Other young people have come to the charity for Community Service, in South Africa. Such initiatives are only run by a few schools in Greater Johannesburg (where the charity is based), but each of the young people who has been here so far, has benefited from the experience at least as much as we have benefited from their efforts.

Georgina Westcott (15) came somewhat sporadically for just an hour or so at a time. She mainly helped with physiotherapy (with guidance) for Dorah. Of her own initiative though, she brought a box of sand and sea shells for Dorah to play with, to give her the feel (and to a lesser extent smell and taste) of a very different environment. Her family donated second hand clothing to survivors of squatter camp fires.

Tarryn Kelly (14), the daughter of a plastic surgeon, also mainly helped with an exercise regime and playing with Dorah. She brought her younger sister along and as a result, their school St Mary's went on to collect little Easter eggs for us to take burned children in hospital; to make puppets and to make tiny story books for injured children, and also to collect some money.

Tessa Richardson (17) from St Peter's, was older and has since gone on to study medicine. She admitted that the primary reason for helping initially was because it would "look good" on her CV, particularly with the highly sought after places to study to be a doctor. She helped with Dorah and really warmed to the little girl. Tessa also persuaded other pupils to help put plants in a squatter camp. We had hoped that, with the medical nature of our work, she would stay involved, but this no longer seems to be the case. Her mother Sue, though, gave books to the squatter camp library, handed on clothes for squatter camp fire survivors, and helped with a French translation for the website.

The better-educated children tend also to be the richer children in South Africa, and so, being brought up with home cleaners and gardeners, they are not particularly keen or competent at the messy work of looking after injured children.
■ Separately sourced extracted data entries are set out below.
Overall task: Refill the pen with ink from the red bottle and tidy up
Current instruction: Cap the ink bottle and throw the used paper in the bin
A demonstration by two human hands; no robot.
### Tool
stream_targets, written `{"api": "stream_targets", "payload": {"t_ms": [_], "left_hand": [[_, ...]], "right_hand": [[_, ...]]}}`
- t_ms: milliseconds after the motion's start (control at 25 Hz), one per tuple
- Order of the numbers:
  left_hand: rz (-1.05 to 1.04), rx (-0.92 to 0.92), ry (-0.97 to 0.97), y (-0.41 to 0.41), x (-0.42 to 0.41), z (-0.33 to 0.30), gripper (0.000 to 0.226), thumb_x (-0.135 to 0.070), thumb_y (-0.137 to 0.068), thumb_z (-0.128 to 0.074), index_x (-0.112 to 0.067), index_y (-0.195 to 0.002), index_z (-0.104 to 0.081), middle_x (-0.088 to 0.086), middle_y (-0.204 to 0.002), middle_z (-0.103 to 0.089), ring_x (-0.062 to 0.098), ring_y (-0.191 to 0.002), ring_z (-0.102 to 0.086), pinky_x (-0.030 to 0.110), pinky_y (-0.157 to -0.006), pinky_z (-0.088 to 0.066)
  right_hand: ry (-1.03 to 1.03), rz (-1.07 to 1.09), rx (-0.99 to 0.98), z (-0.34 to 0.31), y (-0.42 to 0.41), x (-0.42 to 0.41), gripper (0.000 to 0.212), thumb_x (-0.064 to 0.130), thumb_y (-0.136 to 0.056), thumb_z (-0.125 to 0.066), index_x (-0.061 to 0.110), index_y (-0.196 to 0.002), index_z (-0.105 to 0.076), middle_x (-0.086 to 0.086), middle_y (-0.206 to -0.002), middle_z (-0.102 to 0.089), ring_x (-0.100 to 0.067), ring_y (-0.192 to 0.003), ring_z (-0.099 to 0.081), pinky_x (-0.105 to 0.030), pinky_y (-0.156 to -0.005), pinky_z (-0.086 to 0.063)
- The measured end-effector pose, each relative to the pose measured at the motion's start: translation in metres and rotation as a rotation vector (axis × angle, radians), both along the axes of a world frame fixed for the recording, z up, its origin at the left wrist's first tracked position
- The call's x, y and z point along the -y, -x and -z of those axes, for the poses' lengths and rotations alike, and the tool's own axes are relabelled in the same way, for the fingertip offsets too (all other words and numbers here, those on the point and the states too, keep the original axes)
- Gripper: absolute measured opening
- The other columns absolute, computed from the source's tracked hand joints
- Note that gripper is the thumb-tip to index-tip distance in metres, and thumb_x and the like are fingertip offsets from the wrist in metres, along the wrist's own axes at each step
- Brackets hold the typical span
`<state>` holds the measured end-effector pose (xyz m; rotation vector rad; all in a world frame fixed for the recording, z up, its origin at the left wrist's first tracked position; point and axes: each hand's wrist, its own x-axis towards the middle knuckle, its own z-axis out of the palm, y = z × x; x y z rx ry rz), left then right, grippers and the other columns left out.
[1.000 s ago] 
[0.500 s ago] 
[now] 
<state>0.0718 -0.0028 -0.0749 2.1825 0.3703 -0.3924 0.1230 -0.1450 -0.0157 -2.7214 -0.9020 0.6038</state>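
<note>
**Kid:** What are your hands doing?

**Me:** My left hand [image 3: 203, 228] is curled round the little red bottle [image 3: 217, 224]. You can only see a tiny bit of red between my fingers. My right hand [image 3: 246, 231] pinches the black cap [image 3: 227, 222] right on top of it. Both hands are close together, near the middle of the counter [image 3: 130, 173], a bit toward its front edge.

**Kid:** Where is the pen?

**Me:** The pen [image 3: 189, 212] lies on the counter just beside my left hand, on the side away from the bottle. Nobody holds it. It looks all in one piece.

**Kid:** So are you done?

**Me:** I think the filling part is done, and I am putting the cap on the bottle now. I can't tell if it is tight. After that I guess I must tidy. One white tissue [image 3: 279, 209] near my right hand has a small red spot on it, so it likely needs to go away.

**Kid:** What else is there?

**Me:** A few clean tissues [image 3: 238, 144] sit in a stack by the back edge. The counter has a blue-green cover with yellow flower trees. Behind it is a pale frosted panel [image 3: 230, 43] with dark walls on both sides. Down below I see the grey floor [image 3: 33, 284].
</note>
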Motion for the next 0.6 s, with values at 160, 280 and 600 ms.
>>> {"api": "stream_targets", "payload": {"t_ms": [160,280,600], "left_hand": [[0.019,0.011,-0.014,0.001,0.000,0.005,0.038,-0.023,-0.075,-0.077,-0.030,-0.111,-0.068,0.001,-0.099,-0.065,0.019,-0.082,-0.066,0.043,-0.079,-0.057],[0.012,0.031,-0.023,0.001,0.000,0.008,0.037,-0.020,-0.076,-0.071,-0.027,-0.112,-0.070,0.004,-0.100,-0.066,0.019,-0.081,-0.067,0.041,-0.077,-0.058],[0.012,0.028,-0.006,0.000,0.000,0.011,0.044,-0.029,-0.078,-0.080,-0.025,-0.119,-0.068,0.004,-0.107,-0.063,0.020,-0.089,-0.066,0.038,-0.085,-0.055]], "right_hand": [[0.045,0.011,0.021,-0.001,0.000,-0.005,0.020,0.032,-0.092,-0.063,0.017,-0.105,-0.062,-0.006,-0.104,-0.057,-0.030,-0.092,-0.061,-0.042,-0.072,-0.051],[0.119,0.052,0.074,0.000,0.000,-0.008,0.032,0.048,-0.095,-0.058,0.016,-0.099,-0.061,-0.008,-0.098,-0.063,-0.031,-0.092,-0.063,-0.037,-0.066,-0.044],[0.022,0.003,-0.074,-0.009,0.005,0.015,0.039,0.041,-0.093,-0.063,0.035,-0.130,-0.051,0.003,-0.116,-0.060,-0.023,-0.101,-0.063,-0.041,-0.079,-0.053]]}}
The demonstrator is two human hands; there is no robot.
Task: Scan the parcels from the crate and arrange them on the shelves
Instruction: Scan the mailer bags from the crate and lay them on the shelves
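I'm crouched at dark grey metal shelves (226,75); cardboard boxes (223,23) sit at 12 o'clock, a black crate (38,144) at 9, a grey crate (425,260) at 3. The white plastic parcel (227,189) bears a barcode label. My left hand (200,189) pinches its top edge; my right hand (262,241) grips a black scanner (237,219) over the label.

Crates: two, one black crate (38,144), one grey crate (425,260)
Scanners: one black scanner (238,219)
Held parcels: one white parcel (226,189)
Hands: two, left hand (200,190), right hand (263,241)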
But oaks from acorns grow and maybe some saplings will come through this scheme.

As Ithemba publishing's activities have largely been usurped by those of the charity, the regular publishing trainees sent here each year have also contributed in part to the charity. Liz Salberg (22), Kirsty Buchholtz (23) and Ichizu Wakabashi (14 but exceptionally bright) helped in handing out burns dressings, improving the literacy of squatter camp residents or counselling/befriending traumatised burn survivors or their families.
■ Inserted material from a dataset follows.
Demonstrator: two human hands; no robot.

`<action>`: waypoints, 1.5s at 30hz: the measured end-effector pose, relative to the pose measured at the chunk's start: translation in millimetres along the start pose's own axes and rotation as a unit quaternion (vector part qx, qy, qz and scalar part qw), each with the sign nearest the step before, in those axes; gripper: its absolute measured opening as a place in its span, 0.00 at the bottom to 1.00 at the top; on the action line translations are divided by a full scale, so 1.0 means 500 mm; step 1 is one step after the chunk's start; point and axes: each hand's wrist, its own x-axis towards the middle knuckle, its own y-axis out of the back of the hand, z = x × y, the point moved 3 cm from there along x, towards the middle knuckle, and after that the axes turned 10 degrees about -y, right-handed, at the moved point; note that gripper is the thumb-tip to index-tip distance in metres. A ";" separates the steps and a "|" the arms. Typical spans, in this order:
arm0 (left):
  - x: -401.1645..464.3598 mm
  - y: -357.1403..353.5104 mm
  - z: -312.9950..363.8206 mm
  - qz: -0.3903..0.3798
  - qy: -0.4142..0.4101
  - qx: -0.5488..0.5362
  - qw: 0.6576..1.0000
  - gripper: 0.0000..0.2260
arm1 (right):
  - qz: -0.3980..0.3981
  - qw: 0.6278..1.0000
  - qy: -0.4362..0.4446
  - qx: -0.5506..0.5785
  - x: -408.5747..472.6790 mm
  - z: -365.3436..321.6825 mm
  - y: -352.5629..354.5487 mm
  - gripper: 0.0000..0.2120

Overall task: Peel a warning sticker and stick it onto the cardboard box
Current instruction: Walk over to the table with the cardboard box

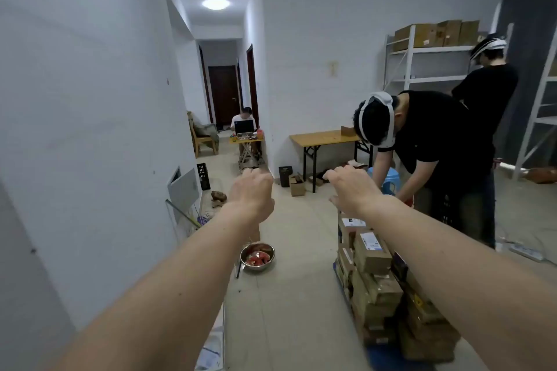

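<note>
Cardboard boxes (373, 256) sat stacked on the floor at lower right, under the right forearm; no warning sticker or sticker sheet showed anywhere in view. Both arms were stretched fwd at chest height, backs of hands to the camera. Left hand (251, 190) and right hand (351, 187) were both empty, fingers loosely curled down, gripping nothing. Hands were well apart from each other and above the boxes, not touching them.

Judgement: task looked barely begun, w/ nothing peeled and nothing stuck. To do the step well, prob. find the sticker sheet first, then lower hands toward the stack. Pick a box w/ a bare, flat face; several top ones carried white labels (370, 241) already, so avoid covering those. Peel from a corner w/ a fingernail, keep the sticker flat, and press from one edge across to avoid creases.

A steel bowl (257, 256) w/ red pieces sat on the floor between the arms; best not to kick it.
</note>
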 end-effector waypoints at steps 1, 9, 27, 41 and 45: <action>0.003 -0.004 -0.006 -0.012 0.005 0.001 1.000 0.17 | -0.008 1.000 -0.005 -0.008 0.004 -0.004 -0.005 0.17; 0.061 -0.070 -0.043 -0.021 0.014 -0.041 0.999 0.20 | -0.065 0.998 -0.002 -0.024 0.093 -0.005 -0.057 0.18; 0.477 -0.214 -0.058 -0.001 0.018 -0.016 1.000 0.31 | -0.081 0.996 -0.003 0.023 0.467 0.159 -0.207 0.23; 0.784 -0.416 -0.222 -0.050 0.013 -0.069 0.996 0.33 | -0.132 0.991 -0.025 0.023 0.807 0.164 -0.395 0.25; 0.905 -0.468 -0.320 -0.066 0.003 -0.069 0.995 0.34 | -0.147 0.988 -0.031 0.028 0.960 0.134 -0.440 0.25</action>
Ideally we would like a UK-educated Gap-year pupil or VSO, or a Peace Corps volunteer from the USA, to assist us in a longer term, more sustainable way, but each person that helps the charity undoubtedly raises awareness of our work in their own homes, schools or colleges, and that can only be good.

Designing a house for a disabled child-adult

Tsepho & DorahThe vocational training, which included weekends, started in May 2000. While Bronwen Jones normally runs a charity that helps burnt children and also publishes books, she had agreed to give me architectural training. My vocational training has changed my outlook on life.

During the two weeks I spent my time designing a house for a disabled girl called Dorah and I had to spend some time with her in order to learn more about her - what she can and cannot do.

On Thursday May 25th, I woke up early, excited about going to work. The day was not what I had expected at all. I had to measure Bronwen’s house. You might not think that’s much work to do in 8 hours but I promise you it was more than enough. The next two days were as much work as the first, which included calculating how many bricks it takes to build a house… for your information it takes about 18,000 bricks to build a medium-size 3 bedroom house in Auckland Park, if all walls are two bricks thick. I had to draw a front elevation and side elevation and I had to walk around the suburb looking at different window designs as well as invent some of my own. I had to think about which was the house faces and why the north side is warmer.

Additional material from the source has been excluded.